### What you need to do
Keeping every word the same, return the listing from its first line until the line holding "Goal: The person" has been returned as well.

### Records for this task
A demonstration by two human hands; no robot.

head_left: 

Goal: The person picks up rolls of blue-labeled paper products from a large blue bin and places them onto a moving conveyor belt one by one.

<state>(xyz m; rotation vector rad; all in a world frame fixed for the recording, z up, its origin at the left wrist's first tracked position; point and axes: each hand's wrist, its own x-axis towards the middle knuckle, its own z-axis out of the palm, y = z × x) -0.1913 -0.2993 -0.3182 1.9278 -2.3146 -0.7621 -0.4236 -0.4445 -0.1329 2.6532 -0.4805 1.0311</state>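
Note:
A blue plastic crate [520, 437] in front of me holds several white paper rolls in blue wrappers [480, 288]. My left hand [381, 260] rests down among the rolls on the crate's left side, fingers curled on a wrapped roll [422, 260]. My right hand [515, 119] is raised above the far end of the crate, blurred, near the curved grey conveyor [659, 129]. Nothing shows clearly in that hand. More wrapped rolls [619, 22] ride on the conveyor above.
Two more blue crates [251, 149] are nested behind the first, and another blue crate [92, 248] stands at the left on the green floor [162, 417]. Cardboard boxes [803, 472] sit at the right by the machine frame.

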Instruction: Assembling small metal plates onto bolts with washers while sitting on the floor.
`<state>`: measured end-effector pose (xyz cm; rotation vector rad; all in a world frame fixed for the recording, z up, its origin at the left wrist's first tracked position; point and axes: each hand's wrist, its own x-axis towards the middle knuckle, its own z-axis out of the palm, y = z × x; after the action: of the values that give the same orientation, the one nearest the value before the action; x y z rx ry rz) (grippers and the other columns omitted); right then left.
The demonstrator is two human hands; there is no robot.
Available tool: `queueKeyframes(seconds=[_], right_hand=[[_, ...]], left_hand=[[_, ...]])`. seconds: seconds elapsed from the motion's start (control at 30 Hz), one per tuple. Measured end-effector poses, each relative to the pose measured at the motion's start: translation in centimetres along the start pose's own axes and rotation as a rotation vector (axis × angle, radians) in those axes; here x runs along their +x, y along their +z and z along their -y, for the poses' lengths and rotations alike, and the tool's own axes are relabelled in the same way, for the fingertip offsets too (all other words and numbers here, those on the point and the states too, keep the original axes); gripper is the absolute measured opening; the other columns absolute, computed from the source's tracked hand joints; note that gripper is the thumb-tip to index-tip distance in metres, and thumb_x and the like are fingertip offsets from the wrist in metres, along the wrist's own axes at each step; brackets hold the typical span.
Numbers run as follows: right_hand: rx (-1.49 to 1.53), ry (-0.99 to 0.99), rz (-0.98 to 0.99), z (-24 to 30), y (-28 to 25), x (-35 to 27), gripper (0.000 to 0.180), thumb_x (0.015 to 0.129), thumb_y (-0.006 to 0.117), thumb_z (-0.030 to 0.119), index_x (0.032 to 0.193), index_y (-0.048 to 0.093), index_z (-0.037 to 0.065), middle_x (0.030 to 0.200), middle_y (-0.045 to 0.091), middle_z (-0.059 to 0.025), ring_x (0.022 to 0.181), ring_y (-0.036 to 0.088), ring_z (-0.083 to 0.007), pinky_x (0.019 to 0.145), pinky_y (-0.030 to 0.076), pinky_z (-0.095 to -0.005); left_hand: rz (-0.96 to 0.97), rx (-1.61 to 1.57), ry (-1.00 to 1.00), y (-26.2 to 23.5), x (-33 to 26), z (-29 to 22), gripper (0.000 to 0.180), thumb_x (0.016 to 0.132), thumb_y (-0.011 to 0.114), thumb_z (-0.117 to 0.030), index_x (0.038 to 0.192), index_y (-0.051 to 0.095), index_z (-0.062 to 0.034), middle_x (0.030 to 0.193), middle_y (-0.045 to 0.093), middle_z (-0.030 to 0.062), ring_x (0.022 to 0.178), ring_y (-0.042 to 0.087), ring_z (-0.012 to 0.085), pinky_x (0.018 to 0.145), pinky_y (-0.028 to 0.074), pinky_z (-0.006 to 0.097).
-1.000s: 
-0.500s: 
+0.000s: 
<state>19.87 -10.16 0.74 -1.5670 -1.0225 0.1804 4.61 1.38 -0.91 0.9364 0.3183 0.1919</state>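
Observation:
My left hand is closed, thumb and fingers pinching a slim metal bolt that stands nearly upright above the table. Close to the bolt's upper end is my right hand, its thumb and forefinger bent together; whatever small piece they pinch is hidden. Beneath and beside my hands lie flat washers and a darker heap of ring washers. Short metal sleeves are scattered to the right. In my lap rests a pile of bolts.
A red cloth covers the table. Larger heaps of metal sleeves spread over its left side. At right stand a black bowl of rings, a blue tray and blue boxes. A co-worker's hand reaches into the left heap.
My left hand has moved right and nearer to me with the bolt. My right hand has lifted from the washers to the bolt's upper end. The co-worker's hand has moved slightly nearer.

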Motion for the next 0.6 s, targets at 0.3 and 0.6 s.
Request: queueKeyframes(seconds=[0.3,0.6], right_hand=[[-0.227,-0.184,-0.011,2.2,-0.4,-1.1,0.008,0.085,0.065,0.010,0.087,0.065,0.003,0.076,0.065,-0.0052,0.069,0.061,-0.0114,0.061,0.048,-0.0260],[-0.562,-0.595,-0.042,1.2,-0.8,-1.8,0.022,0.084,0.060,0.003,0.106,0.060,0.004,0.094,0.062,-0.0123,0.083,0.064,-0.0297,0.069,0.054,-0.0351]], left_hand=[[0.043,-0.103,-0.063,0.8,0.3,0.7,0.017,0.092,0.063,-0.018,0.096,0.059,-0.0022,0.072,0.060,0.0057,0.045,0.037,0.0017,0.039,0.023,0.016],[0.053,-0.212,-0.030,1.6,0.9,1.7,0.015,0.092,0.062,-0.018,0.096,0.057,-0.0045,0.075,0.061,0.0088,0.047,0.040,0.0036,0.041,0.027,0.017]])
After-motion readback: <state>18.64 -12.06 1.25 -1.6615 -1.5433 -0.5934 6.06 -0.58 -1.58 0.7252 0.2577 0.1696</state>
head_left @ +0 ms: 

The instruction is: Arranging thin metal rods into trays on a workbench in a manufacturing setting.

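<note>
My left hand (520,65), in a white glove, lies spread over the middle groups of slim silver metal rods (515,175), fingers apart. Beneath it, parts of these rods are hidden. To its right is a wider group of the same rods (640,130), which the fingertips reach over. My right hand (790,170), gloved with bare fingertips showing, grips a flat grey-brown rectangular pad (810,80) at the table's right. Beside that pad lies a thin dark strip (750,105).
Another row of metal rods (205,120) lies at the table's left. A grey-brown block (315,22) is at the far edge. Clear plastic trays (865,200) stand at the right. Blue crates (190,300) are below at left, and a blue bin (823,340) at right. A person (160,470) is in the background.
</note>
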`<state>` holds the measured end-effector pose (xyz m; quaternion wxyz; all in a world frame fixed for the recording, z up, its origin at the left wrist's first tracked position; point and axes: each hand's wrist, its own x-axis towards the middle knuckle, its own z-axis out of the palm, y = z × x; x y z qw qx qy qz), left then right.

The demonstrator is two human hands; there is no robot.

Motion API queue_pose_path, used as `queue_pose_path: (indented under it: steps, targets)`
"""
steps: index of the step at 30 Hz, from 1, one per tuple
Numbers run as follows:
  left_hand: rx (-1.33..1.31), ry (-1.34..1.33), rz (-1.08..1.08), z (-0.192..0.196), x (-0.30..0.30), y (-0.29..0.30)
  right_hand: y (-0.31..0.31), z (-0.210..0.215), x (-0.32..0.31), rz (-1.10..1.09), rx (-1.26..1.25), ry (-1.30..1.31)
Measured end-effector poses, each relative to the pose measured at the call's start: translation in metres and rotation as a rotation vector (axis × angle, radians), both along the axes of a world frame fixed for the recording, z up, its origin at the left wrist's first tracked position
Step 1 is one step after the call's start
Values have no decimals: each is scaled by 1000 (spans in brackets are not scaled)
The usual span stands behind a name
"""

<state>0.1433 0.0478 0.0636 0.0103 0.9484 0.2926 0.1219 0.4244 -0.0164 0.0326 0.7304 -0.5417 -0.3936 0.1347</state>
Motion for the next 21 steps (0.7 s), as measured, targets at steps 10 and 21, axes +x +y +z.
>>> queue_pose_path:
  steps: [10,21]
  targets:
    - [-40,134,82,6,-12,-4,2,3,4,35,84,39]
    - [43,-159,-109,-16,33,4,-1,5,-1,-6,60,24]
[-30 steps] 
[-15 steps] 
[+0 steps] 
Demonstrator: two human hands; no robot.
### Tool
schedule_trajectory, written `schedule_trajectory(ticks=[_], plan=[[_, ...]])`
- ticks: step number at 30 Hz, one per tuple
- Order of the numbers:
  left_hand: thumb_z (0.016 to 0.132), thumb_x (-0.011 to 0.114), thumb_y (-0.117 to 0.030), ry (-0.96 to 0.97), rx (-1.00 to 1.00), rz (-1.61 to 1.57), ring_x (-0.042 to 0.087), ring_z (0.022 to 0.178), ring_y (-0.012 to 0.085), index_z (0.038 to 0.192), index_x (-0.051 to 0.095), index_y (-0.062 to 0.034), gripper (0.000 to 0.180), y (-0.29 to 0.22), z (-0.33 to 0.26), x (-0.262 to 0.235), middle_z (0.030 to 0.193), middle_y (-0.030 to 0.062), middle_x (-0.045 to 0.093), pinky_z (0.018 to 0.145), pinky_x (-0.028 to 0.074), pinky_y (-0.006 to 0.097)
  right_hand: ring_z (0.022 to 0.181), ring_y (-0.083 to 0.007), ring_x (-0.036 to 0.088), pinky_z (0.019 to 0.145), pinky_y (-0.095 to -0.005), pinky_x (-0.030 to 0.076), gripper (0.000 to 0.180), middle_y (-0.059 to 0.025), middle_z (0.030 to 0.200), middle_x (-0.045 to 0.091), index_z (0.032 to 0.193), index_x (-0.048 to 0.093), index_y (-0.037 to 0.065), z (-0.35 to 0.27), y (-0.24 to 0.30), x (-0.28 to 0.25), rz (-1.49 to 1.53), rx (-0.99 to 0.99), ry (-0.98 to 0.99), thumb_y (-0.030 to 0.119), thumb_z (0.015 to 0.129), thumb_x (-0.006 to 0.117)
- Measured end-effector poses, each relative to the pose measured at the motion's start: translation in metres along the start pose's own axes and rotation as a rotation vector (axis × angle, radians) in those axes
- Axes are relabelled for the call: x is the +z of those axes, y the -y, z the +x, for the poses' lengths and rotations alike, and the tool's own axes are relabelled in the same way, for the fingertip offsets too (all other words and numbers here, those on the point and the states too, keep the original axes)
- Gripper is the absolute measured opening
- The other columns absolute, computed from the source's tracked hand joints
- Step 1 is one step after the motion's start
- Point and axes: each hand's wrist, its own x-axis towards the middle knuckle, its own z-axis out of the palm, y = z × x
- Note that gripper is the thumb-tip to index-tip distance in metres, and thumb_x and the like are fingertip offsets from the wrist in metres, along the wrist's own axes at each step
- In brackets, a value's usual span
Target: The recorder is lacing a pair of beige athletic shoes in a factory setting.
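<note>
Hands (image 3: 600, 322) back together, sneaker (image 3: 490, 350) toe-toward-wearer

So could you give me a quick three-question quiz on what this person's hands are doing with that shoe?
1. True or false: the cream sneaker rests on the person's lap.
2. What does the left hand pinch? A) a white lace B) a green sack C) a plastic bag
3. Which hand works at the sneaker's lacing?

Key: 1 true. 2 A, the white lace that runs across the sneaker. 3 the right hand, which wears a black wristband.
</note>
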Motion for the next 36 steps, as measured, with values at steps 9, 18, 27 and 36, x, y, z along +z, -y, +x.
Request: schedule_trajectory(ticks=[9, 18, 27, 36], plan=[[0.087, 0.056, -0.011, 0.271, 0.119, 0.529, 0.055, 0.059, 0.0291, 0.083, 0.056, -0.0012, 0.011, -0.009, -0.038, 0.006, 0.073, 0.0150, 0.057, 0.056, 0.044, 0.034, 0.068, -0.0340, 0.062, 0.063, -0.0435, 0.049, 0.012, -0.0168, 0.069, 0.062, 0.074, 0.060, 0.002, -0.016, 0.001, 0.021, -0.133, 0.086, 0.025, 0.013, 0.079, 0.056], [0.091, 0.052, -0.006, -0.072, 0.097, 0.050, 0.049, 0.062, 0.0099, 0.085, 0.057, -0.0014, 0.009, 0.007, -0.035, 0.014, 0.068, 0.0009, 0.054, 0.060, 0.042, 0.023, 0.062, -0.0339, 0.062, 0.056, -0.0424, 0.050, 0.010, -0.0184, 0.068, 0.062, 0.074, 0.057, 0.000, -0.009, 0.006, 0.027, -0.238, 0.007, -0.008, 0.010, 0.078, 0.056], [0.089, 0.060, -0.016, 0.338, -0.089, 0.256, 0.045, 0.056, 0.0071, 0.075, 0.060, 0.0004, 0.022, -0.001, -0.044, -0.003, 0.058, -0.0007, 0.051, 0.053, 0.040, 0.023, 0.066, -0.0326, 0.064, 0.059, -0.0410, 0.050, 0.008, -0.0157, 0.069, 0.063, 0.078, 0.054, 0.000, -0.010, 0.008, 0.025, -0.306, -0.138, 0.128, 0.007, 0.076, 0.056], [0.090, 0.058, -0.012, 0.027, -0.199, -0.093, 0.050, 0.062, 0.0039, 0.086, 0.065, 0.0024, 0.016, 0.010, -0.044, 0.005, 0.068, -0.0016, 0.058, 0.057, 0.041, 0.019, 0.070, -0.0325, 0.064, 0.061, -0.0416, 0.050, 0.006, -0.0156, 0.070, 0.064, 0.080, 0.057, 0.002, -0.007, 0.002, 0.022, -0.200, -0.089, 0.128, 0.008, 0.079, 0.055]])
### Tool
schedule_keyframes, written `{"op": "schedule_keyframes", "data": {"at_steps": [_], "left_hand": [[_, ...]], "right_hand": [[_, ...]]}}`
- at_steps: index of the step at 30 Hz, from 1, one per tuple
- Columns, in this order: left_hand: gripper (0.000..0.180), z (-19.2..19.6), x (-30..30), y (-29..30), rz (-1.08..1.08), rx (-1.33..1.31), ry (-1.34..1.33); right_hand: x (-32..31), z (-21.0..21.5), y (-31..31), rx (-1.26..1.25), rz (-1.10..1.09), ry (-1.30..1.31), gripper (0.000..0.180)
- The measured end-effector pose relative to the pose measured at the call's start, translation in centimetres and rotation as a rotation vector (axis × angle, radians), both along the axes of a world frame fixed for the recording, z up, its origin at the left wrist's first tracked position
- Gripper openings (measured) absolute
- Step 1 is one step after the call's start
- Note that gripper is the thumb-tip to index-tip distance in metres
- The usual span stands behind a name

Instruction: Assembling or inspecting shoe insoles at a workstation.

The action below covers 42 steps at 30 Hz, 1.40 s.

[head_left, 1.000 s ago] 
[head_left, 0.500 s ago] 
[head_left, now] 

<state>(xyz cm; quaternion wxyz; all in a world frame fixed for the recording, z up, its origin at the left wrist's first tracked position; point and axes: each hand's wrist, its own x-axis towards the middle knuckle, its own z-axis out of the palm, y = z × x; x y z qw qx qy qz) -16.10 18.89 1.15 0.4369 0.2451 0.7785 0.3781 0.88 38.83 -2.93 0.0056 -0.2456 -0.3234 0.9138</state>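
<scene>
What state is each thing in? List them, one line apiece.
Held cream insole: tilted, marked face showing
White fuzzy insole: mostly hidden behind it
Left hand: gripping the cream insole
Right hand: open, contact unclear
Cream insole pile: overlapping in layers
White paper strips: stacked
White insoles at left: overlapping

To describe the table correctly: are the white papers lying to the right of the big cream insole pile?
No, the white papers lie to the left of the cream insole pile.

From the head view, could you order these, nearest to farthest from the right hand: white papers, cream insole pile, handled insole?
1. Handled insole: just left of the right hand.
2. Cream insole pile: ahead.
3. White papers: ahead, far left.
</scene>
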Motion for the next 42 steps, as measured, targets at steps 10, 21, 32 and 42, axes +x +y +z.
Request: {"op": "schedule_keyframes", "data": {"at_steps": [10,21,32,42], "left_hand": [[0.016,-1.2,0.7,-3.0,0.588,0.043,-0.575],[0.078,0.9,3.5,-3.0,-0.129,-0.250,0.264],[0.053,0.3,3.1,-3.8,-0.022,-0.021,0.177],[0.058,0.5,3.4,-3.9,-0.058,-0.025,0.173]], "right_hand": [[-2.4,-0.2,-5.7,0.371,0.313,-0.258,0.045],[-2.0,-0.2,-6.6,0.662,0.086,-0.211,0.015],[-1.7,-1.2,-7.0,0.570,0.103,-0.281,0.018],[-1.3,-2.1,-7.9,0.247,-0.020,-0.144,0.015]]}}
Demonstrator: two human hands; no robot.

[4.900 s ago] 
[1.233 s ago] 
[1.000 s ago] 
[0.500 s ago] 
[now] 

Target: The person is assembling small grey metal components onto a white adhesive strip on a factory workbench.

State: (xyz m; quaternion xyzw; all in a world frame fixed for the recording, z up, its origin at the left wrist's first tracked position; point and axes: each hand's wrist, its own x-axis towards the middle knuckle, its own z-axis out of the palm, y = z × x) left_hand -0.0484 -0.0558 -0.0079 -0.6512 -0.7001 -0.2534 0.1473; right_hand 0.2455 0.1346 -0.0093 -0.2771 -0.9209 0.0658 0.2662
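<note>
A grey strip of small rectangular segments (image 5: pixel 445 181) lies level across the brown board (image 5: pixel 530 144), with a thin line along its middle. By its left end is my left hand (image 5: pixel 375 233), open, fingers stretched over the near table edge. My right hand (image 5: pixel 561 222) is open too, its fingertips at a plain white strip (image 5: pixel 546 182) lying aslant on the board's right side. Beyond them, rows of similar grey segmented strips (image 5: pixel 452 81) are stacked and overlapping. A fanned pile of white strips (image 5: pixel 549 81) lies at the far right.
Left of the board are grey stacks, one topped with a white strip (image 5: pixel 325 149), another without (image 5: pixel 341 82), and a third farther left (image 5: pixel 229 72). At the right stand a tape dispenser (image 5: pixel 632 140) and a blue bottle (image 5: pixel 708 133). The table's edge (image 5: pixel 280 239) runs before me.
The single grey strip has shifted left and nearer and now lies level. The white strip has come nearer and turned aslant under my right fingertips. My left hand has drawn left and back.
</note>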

### Finished exercise
A demonstration by two human hands; no robot.

head_left: 

Goal: The person picks up rolls of blue-labeled paper products from a large blue bin and places them onto a moving conveyor belt one by one.

What the exercise required has been answered in full.